Ulama Minangkabau yang paling keras menentang pengaturan harta pusaka


tinggi yang tidak mengikuti hukum waris Islam adalah Ahmad Khatib Al-
Minangkabawi, Syeikh Tahir Jalaluddin Al-Azhari, dan Agus Salim.[1]
Ahmad Khatib Al-Minangkabawi, imam dan khatib Masjidil Haram
Mekkah, menyatakan bahwa harta pusaka tinggi termasuk harta syubhat
sehingga haram untuk dimanfaatkan. Beliau konsisten dengan pendapatnya
itu dan tidak mau kembali ke ranah Minang. [2] Sikap Abdul Karim Amrullah
berbeda dengan ulama-ulama diatas. Beliau mengambil jalan tengah dengan
memfatwakan bahwa harta pusaka tinggi termasuk kategori wakaf, yang
boleh dimanfaatkan oleh pihak keluarga namun tidak boleh diperjualbelikan.

Produk Budaya

Masjid khas Minangkabau di tahun 1895

Demokratis
Produk budaya Minangkabau yang cukup menonjol ialah sikap demokratis
pada masyarakatnya. Sikap demokratis pada masyarakat Minang disebabkan
karena sistem pemerintahan Minangkabau terdiri dari banyak nagari, dimana
pengambilan keputusan haruslah berdasarkan pada musyawarah mufakat.
Selain itu tidak adanya jarak antara pemimpin dan rakyat, menjadi faktor
lain tumbuh suburnya budaya demokratis ditengah masyarakat Minang. Hal
ini terdapat dalam pernyataan adat bahwa "pemimpin itu didahulukan
selangkah dan ditinggikan seranting". Abdurrahman Wahid dan Nurcholish
Madjid pernah mengafirmasi adanya demokrasi Minang dalam budaya
politik Indonesia. Sila keempat Pancasila yang berbunyi Kerakyatan yang
Dipimpin oleh Hikmat Kebijaksanaan Dalam Permusyawaratan/Perwakilan
ditengarai berasal dari semangat demokrasi Minangkabau, yang mana
rakyat/masyarakatnya hidup ditengah-tengah permusyawaratan yang
terwakilkan.

Novel
Novel yang beredar luas serta menjadi pengajaran bagi pelajar di seluruh
Indonesia dan Malaysia, merupakan novel-novel berlatarbelakang budaya
Minangkabau. Seperti Tenggelamnya Kapal Van der Wijck, Merantau ke
Deli dan Dibawah Lindungan Ka'bah karya Hamka, Salah Asuhan karya
Abdul Muis, Siti Nurbaya karya Marah Rusli, dan Robohnya Surau Kami
karya Ali Akbar Navis.

Disamping itu terdapat pula produk budaya Minangkabau seperti upacara,


festival, kesenian, tambo, pepatah-petitih, hingga makanan.

Upacara dan Festival


 Tabuik
 Turun mandi
 Batagak pangulu
 Turun ka sawah
 Manyabik
 Hari Rayo

Foto foto bisa dilihat di www.West-Sumatra.com [1] ET Hadi Saputra Katik


Sati 13:17, 27 Februari 2010 (UTC)

Kesenian
 Randai
 Rabab Pasisie
 Silek (Silat Minangkabau)
 Saluang
 Talempong
 Tari Piring
 Tari Payung
 Tari Pasambahan
 Tari Indang
 Sambah Manyambah

Ukiran
Seni ukir dahulunya dimiliki oleh banyak Nagari di Minangkabau, namun
saat ini seni ukir ini berkembang di Pandai Sikek (Pandai Sikat).

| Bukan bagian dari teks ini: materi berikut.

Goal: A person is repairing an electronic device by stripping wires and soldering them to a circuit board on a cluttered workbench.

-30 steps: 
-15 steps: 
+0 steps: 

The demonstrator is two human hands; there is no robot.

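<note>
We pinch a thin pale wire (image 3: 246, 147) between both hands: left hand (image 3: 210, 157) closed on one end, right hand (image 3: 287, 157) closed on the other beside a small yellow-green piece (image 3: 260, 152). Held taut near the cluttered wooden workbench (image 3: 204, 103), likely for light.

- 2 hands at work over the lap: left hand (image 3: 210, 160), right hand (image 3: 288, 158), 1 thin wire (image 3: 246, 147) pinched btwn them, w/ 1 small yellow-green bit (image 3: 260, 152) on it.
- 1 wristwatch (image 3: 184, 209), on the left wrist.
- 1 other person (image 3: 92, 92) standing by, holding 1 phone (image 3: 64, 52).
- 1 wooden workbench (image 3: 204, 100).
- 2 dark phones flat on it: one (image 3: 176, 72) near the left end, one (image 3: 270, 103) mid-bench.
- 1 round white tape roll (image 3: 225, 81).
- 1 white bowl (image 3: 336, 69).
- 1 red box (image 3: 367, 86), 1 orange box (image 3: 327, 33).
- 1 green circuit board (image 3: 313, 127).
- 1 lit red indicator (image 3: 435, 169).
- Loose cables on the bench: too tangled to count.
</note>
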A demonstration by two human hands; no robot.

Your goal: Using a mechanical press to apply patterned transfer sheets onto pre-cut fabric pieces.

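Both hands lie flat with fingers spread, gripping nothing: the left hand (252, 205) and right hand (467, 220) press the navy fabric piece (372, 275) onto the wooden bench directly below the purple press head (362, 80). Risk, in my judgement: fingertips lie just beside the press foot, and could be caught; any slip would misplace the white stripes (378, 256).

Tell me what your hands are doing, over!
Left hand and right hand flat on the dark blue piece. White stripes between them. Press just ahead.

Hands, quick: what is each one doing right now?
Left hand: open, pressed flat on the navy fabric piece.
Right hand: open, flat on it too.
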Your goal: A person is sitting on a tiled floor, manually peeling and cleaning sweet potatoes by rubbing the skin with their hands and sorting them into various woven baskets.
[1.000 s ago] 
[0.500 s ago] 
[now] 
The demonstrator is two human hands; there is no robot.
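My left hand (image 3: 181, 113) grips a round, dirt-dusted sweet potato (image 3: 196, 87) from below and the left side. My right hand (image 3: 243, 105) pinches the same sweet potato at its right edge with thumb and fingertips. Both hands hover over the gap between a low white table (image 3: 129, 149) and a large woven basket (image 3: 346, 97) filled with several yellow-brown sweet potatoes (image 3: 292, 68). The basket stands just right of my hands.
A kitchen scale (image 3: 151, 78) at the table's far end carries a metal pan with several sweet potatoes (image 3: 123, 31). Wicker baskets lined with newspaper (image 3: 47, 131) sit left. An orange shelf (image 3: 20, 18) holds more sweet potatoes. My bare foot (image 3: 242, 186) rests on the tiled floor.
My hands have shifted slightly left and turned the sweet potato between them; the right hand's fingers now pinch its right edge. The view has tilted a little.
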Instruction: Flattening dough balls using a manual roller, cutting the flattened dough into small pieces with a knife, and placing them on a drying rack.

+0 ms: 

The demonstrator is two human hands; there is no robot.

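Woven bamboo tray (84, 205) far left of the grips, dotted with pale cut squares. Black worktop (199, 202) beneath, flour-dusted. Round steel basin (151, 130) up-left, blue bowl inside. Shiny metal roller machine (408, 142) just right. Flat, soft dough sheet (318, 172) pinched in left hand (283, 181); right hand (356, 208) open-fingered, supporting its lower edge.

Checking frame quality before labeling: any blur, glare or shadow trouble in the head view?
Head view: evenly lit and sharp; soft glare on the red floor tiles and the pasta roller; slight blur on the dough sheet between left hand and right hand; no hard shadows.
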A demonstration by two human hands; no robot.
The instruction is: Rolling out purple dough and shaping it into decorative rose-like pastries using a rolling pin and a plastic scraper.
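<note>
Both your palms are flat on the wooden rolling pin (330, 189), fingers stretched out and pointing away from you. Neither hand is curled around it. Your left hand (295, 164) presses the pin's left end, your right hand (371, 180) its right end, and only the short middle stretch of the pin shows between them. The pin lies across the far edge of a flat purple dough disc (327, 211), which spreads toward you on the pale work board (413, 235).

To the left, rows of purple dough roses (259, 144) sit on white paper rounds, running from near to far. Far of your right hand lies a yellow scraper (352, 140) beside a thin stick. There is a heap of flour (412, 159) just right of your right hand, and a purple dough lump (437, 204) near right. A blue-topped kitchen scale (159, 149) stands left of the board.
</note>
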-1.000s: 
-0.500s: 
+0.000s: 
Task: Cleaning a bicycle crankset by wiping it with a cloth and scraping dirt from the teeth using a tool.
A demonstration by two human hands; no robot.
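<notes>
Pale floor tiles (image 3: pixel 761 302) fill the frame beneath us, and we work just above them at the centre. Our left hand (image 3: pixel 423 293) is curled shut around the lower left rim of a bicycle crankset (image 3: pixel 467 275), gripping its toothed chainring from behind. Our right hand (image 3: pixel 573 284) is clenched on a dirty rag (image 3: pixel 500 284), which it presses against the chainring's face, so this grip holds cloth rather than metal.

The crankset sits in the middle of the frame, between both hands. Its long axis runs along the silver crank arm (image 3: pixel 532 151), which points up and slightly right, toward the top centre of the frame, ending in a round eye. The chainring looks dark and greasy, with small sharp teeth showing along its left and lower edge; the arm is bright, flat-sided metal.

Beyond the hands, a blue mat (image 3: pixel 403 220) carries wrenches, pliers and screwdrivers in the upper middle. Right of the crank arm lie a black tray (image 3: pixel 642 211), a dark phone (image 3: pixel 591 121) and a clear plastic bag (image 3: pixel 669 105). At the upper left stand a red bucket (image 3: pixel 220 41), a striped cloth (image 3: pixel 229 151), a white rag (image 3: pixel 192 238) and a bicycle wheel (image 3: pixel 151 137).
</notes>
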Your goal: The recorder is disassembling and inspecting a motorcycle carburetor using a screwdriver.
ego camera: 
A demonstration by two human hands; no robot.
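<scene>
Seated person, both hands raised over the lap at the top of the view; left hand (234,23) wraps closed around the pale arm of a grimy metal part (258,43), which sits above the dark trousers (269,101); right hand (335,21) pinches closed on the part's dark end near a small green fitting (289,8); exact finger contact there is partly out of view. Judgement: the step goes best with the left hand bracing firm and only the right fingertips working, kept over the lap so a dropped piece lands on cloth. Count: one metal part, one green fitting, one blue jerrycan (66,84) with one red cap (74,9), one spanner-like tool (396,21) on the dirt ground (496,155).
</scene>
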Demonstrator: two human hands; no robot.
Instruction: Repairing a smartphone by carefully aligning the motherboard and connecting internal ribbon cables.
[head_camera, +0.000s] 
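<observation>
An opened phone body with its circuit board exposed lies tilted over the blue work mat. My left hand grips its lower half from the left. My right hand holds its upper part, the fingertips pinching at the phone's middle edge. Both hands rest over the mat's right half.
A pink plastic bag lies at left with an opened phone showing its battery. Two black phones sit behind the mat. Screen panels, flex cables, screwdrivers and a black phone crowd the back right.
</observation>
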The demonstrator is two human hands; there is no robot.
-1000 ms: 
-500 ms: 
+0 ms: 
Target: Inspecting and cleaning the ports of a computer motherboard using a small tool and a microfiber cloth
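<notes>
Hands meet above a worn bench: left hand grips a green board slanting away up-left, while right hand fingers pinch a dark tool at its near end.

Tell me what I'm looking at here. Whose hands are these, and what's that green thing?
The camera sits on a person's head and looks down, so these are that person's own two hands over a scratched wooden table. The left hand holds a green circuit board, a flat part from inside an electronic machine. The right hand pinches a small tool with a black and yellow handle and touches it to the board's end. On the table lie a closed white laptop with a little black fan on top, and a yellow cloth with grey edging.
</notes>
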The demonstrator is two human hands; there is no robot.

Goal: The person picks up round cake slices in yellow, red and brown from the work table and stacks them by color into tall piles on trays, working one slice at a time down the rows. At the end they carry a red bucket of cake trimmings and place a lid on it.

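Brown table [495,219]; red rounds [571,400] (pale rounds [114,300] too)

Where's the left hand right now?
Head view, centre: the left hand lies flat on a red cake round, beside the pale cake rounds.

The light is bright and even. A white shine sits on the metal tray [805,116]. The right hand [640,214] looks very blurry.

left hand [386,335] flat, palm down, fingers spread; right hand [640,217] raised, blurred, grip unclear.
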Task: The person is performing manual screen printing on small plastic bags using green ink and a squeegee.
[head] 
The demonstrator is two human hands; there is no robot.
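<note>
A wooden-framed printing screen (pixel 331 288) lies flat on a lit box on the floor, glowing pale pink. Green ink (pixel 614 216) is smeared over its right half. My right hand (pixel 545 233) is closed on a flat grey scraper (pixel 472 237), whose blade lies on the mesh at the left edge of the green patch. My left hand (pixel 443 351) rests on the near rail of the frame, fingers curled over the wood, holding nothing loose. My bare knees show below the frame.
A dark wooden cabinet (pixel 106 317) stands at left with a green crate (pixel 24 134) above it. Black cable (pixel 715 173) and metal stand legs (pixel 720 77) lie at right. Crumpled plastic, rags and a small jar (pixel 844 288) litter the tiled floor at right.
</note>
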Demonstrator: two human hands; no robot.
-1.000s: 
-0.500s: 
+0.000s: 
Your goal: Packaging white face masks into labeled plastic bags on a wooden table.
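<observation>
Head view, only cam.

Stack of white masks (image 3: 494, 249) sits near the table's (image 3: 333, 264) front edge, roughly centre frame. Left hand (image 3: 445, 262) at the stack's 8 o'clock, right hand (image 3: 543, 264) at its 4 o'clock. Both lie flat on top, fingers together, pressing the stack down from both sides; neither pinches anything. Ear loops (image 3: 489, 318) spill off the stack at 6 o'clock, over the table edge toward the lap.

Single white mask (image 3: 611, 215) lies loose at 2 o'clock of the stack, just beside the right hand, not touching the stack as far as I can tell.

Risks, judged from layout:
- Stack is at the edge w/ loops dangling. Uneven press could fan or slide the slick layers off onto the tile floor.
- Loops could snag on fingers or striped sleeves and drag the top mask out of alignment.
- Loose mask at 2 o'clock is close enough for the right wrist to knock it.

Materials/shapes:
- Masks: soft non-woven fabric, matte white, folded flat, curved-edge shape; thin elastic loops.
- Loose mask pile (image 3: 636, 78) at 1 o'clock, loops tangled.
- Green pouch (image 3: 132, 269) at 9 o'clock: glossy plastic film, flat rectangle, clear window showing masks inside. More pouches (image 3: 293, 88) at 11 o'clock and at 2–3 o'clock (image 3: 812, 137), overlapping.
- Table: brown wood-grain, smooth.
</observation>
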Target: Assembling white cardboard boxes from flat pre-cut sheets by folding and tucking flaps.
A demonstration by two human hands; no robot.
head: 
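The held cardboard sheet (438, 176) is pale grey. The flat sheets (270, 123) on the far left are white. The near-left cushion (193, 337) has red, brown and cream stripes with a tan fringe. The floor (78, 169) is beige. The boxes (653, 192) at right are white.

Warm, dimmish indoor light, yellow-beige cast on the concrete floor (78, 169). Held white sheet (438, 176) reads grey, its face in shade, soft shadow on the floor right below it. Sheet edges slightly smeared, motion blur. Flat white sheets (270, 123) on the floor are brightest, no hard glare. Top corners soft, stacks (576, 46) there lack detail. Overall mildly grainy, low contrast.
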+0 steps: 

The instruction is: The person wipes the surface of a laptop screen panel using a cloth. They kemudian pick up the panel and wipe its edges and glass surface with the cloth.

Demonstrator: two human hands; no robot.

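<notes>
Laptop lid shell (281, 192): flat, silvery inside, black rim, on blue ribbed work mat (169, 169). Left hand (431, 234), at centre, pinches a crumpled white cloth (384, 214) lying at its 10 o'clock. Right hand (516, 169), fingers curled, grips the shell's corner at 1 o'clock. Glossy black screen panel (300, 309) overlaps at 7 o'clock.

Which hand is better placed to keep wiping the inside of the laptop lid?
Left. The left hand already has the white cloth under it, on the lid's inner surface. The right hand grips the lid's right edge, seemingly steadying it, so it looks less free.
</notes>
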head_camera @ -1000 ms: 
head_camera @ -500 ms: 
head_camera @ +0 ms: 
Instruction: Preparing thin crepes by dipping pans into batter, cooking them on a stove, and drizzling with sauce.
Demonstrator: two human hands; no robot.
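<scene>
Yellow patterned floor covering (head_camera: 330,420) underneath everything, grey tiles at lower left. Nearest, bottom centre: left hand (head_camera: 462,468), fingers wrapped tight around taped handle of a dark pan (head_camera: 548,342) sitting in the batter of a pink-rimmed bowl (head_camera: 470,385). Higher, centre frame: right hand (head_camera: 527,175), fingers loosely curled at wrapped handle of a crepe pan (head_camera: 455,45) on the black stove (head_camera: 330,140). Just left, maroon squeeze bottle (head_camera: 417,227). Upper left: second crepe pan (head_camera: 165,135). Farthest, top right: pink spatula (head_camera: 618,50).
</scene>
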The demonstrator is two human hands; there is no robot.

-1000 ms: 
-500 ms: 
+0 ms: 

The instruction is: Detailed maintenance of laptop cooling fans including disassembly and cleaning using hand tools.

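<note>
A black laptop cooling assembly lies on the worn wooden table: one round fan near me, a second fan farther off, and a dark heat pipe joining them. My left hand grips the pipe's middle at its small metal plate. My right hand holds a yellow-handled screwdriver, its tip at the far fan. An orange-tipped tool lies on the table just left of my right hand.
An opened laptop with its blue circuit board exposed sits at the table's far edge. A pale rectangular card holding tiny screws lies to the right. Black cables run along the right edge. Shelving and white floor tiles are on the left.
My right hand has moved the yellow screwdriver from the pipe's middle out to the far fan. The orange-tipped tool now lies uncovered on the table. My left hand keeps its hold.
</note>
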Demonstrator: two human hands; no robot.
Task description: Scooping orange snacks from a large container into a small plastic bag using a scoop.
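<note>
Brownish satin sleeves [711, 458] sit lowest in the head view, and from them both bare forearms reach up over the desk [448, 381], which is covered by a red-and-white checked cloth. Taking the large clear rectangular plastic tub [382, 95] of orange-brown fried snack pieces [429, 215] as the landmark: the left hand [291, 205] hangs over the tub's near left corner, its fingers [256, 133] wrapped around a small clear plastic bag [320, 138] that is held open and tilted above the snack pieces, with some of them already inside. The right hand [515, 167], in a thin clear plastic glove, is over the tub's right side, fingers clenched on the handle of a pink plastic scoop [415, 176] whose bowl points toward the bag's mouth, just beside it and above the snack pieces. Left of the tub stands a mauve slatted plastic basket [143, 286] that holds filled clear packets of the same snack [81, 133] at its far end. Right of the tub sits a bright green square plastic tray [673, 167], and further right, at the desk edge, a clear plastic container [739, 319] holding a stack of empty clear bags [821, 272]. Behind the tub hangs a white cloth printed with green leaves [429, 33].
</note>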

Nagari
Pandai Sikek terletak di antara Kota Padang Panjang dan Bukittingi,
tepatnya di kaki Gunung Singgalang, termasuk ke dalam wilayah Kecamatan
X Koto, Kabupaten Tanah Data.

Kain Sungkik (Songket)


Kain songket dahulunya sama dengan seni ukir, kerajinan ini dimiliki oleh
beberapa Nagari di Minangkabau, namun sekarang yang masih bertahan
adalah Nagari Pandai Sikek dan Silungkang.